Given data:
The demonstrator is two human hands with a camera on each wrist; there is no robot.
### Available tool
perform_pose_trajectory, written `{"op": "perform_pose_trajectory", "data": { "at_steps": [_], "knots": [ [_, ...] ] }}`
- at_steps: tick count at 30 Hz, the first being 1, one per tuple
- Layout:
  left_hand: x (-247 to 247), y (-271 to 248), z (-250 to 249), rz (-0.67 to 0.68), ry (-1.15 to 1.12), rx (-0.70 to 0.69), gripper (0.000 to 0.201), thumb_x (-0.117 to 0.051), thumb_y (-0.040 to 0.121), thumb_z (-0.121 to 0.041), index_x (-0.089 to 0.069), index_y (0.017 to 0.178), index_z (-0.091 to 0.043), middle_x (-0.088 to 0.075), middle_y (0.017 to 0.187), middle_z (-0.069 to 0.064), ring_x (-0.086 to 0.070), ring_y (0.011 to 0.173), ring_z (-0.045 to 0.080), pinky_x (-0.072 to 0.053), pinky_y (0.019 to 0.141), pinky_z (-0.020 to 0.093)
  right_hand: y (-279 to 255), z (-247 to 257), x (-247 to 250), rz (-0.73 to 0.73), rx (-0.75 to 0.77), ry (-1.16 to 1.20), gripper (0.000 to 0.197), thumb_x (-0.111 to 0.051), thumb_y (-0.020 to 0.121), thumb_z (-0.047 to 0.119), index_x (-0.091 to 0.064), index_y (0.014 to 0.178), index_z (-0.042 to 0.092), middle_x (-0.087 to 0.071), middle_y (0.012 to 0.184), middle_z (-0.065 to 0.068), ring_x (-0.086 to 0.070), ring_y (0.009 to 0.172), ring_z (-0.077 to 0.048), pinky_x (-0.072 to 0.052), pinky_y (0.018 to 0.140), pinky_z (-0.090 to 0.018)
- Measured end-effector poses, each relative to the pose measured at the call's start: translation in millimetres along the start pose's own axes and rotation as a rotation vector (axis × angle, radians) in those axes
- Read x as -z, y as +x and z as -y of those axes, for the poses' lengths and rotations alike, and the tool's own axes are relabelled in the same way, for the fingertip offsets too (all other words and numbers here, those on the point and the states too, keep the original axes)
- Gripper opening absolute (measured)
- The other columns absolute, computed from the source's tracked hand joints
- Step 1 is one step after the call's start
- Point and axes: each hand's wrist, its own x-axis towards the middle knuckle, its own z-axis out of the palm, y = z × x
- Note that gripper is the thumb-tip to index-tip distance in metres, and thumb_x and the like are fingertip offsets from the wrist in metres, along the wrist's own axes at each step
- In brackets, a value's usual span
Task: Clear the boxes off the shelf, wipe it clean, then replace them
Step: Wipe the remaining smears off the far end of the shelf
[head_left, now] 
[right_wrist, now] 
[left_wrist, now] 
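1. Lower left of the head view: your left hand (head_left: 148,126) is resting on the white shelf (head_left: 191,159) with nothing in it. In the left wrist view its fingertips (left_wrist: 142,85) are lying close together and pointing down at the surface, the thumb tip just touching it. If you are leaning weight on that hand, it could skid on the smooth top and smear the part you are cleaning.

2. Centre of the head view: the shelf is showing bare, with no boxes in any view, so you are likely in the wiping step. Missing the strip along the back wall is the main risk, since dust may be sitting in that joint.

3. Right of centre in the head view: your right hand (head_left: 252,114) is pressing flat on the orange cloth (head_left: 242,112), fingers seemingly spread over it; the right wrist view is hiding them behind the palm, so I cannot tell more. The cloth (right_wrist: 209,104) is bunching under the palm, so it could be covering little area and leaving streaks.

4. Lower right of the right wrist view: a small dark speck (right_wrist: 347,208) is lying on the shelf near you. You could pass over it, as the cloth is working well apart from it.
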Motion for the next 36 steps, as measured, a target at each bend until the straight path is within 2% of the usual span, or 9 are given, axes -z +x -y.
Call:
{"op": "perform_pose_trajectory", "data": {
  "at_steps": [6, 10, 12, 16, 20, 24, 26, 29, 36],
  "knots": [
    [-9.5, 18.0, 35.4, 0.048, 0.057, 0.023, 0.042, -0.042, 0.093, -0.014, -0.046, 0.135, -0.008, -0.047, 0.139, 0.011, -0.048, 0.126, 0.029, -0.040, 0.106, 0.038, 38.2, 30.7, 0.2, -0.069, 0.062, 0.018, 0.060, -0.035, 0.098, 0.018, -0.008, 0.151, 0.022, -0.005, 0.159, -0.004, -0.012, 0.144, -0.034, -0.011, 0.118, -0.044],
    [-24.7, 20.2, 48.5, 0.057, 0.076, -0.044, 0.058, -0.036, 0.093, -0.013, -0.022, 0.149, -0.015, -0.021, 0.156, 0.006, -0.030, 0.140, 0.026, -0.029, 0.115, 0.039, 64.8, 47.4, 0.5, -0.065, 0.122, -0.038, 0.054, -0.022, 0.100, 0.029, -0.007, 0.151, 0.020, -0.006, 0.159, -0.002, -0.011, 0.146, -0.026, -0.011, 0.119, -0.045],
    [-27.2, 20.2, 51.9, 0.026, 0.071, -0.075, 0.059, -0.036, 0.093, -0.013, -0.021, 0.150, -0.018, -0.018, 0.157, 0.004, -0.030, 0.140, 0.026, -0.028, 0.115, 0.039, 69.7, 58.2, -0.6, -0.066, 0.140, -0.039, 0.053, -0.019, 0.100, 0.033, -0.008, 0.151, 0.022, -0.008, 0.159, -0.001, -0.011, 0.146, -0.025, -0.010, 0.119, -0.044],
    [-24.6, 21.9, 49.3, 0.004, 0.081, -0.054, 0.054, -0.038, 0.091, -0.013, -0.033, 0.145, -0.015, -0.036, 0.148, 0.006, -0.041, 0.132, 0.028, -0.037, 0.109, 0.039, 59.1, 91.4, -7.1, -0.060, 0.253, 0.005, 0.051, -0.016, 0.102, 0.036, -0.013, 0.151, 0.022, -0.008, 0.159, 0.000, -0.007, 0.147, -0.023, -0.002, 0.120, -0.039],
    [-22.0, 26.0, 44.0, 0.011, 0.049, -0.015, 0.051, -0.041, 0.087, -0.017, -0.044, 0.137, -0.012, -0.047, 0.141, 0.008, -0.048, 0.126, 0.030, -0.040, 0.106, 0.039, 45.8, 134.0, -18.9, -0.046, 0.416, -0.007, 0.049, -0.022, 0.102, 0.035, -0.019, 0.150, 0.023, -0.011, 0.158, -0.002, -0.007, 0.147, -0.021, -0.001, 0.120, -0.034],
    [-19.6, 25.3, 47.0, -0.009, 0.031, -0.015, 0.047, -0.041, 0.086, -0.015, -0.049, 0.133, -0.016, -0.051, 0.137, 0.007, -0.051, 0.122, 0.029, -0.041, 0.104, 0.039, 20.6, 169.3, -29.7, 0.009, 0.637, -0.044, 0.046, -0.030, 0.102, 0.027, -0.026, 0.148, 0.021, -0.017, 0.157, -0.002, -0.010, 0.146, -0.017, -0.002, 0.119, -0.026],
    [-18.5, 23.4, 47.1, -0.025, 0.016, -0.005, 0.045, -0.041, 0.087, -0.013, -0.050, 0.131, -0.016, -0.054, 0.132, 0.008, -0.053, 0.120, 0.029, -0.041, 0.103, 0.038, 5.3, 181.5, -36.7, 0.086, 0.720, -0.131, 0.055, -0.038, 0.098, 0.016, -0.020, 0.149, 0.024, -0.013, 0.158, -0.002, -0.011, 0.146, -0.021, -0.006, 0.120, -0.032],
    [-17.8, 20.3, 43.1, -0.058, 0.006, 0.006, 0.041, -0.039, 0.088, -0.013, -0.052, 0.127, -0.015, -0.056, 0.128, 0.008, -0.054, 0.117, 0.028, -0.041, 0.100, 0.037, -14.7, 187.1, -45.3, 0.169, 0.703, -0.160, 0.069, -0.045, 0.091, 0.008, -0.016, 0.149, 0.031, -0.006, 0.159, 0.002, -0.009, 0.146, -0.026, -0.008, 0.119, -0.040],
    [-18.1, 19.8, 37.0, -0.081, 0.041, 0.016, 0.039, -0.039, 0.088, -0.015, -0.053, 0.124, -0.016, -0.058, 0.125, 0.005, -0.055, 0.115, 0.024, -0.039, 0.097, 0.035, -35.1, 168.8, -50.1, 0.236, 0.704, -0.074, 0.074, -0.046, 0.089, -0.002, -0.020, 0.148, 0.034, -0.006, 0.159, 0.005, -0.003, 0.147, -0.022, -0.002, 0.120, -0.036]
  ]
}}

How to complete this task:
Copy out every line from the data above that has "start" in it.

Answer to the problem:
- Measured end-effector poses, each relative to the pose measured at the call's start: translation in millimetres along the start pose's own axes and rotation as a rotation vector (axis × angle, radians) in those axes
- Step 1 is one step after the call's start

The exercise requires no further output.